Streit um Gas-Turbinen
Kanadas Ukrainer sind sauer
Der außenpolitische Ausschuss des kanadischen Parlaments hat beschlossen, zwei Kabinettsmitglieder zu der umstrittenen Entscheidung, entgegen der eigenen Sanktionspolitik die Rückführung reparierter Gasturbinen für die russisch-deutsche Gaspipeline Nord Stream 1 nach Russland zu erlauben, zu befragen. Auch die Botschafterinnen der Ukraine, der Europäischen Union und Deutschlands sollen dazu vor dem Ausschuss aussagen.
Die Regierung des liberalen kanadischen Premierministers Justin Trudeau hatte in der vergangenen Woche auf Druck der deutschen Bundesregierung der Auslieferung der Gasturbinen zugestimmt. Eine von Siemens Energy hergestellte Turbine war von Siemens vor dem Ukraine-Krieg zur Wartung nach Montreal gebracht worden. Die dann verhängten Sanktionen Kanadas gegen Russland blockierten den Rücktransport.
Olaf Scholz bedankte sich
Das russische Staatsunternehmen Gazprom hatte mit der Begründung, dass die Turbine fehle, im Juni die Liefermenge durch die 1200 Kilometer lange Pipeline Nord Stream 1 von Russland nach Mecklenburg-Vorpommern drastisch gedrosselt. Anfang vergangener Woche hatte die kanadische Regierung dann für die Lieferung von bis zu sechs gewarteten Gasturbinen eine zweijährige Ausnahmegenehmigung erteilt. Bundeskanzler Olaf Scholz hatte die „Entscheidung unserer kanadischen Freunde und Verbündeten“ begrüßt.
In Kanada jedoch ist die Entscheidung, die Auslieferung der Gasturbinen zu gestatten, äußerst umstritten. Kanada hat mit 1,4 Millionen Staatsangehörigen mit ukrainischen Wurzeln nach Russland weltweit die zweitstärkste ukrainische Diaspora. In etlichen Wahlkreisen kann die Stimme der politisch sehr engagierten ukrainisch-stämmigen Kanadierinnen und Kanadier wahlentscheidend sein. Der Ukrainisch-Kanadische Kongress UCC forderte die Regierung Kanadas auf, die Ausnahmegenehmigung aufzuheben.
Trudeau verteidigt Entscheidung
Nach einem Treffen der G20-Finanzminister in Bali am Freitag sagte die stellvertretende Regierungschefin und Finanzministerin Chrystia Freeland, die selbst ukrainische Wurzeln hat, dass es eine schwierige Entscheidung für Kanada gewesen sei. Aber Kanada könne nicht alleine die Ukraine unterstützen. Dafür sei die Solidarität der anderen G7-Partner notwendig. In der G7-Gruppe sind die wirtschaftlich stärksten Industrieländer mit demokratischen Regierungen zusammengeschlossen. „Kanada hörte sehr deutlich von unseren deutschen Alliierten, dass Deutschlands Fähigkeit, seine Unterstützung für die Ukraine aufrechtzuerhalten, in Gefahr sein könnte“, sagte Freeland.

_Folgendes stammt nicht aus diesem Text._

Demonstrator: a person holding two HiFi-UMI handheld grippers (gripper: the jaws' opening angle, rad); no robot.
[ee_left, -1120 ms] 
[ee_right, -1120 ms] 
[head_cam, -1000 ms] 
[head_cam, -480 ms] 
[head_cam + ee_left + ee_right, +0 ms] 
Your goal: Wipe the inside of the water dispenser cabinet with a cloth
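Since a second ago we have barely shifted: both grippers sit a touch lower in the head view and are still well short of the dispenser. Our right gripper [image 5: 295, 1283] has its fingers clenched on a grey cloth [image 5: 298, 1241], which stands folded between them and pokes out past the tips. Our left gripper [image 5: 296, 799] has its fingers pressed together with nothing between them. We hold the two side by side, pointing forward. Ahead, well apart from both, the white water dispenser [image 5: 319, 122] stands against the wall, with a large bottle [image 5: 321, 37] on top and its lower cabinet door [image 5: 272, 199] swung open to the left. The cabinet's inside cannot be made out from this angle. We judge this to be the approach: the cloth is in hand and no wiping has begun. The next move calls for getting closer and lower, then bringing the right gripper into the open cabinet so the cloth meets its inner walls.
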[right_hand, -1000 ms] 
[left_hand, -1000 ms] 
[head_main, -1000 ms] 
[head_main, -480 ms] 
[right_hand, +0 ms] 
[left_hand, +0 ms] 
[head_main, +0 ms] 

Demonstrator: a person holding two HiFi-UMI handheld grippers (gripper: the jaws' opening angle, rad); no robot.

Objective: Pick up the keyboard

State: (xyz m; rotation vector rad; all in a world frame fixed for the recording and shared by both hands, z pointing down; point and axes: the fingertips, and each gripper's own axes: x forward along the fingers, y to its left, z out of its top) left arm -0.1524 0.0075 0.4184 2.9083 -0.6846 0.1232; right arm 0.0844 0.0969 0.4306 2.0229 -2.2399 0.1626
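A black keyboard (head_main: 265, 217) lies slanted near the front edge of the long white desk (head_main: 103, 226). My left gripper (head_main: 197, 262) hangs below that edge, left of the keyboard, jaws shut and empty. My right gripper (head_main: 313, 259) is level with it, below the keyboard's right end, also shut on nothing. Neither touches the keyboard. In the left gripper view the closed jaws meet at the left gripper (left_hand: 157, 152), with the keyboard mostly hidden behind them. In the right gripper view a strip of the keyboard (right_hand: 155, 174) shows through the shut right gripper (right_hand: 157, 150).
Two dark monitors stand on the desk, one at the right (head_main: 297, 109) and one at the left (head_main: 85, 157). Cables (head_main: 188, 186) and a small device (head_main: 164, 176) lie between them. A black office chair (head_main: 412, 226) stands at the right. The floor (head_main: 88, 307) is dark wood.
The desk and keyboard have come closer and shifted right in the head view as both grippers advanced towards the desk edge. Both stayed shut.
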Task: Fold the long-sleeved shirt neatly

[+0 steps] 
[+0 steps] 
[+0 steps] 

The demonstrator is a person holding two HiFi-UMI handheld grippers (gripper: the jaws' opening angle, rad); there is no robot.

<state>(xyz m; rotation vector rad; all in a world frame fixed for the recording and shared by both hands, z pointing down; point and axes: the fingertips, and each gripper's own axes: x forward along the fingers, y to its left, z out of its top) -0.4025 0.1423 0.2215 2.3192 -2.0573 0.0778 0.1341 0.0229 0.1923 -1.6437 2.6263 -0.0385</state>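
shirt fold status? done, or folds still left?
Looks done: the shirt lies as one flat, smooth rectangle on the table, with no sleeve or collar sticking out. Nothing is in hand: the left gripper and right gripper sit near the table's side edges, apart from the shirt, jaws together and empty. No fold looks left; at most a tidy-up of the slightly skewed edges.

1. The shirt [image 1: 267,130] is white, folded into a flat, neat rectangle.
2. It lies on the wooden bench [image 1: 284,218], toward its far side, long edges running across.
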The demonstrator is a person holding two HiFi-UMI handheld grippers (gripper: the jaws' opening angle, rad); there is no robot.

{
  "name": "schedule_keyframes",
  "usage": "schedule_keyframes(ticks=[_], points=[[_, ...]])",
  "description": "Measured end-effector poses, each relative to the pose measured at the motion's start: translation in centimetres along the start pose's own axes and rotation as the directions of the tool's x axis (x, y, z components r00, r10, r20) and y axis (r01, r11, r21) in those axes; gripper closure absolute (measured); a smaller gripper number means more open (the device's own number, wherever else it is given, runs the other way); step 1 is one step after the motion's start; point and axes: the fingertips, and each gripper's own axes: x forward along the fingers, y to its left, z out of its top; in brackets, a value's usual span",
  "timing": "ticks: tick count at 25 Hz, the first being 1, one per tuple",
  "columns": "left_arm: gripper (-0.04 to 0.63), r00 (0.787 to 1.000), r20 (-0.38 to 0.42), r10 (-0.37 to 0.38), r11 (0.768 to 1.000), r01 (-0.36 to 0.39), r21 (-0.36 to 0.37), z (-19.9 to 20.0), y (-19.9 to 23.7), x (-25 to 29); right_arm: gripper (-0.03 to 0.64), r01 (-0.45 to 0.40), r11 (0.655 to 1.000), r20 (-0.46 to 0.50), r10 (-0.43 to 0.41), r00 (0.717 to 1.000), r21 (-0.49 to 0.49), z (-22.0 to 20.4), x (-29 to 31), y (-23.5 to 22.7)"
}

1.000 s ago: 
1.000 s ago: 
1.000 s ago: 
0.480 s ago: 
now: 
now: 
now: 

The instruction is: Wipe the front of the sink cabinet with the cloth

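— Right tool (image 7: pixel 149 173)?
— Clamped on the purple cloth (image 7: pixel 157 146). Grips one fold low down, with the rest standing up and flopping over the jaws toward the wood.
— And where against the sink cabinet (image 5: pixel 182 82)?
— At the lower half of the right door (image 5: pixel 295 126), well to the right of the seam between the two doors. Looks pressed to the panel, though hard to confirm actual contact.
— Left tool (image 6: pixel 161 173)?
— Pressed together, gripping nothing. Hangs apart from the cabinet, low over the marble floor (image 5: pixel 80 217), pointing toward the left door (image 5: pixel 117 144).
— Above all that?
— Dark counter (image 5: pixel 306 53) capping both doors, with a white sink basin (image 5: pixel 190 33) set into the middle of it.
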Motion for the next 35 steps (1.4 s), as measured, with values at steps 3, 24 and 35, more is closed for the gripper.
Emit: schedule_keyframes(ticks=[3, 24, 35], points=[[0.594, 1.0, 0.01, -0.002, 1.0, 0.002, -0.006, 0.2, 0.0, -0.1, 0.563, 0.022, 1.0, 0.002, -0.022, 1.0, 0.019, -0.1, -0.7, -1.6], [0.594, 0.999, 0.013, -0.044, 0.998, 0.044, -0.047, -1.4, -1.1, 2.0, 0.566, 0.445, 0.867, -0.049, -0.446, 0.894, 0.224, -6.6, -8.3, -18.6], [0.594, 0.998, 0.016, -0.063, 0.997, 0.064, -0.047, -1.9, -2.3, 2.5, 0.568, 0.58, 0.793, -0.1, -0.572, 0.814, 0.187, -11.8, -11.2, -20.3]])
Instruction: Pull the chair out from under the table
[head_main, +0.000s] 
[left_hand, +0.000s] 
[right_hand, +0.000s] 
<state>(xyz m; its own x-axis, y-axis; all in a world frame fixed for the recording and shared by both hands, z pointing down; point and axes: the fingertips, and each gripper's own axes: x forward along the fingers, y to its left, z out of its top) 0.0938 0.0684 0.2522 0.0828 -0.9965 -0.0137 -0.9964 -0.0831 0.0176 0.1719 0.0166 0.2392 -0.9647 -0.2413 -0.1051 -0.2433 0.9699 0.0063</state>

Auch Trudeau hatte in den vergangenen Tagen argumentiert, die Lieferung der Gas-Turbinen sei eine Maßnahme die sicherstellen solle, dass die Bevölkerung in Deutschland und anderen europäischen Ländern, „weiterhin ihre Regierungen dabei unterstützt, viele Milliarden Dollar an militärischer, finanzieller und humanitärer Hilfe für das ukrainische Volk bereitzustellen, während dieses seinen Kampf gegen Tyrannei und Unterdrückung führt“.
Kritik von Sozialdemokraten
Trudeau hat für seinen Kurs in der liberalen Partei bisher keinen offenen Widerspruch erfahren. Aber seine Regierung ist nur eine Minderheitsregierung. Aus der sozialdemokratischen Partei, mit der man bislang in wichtigen Fragen zusammenarbeitet, ist nun an der Turbinen-Lieferung deutliche Kritik zu vernehmen. Mit der Entscheidung seien Sanktionen im Grunde genommen bedeutungslos. Die konservative Opposition spricht gar von einem „Schlag ins Gesicht des ukrainischen Volks“. Nun wird sich das Parlamentskomitee für Außenpolitik mit der Entscheidung befassen.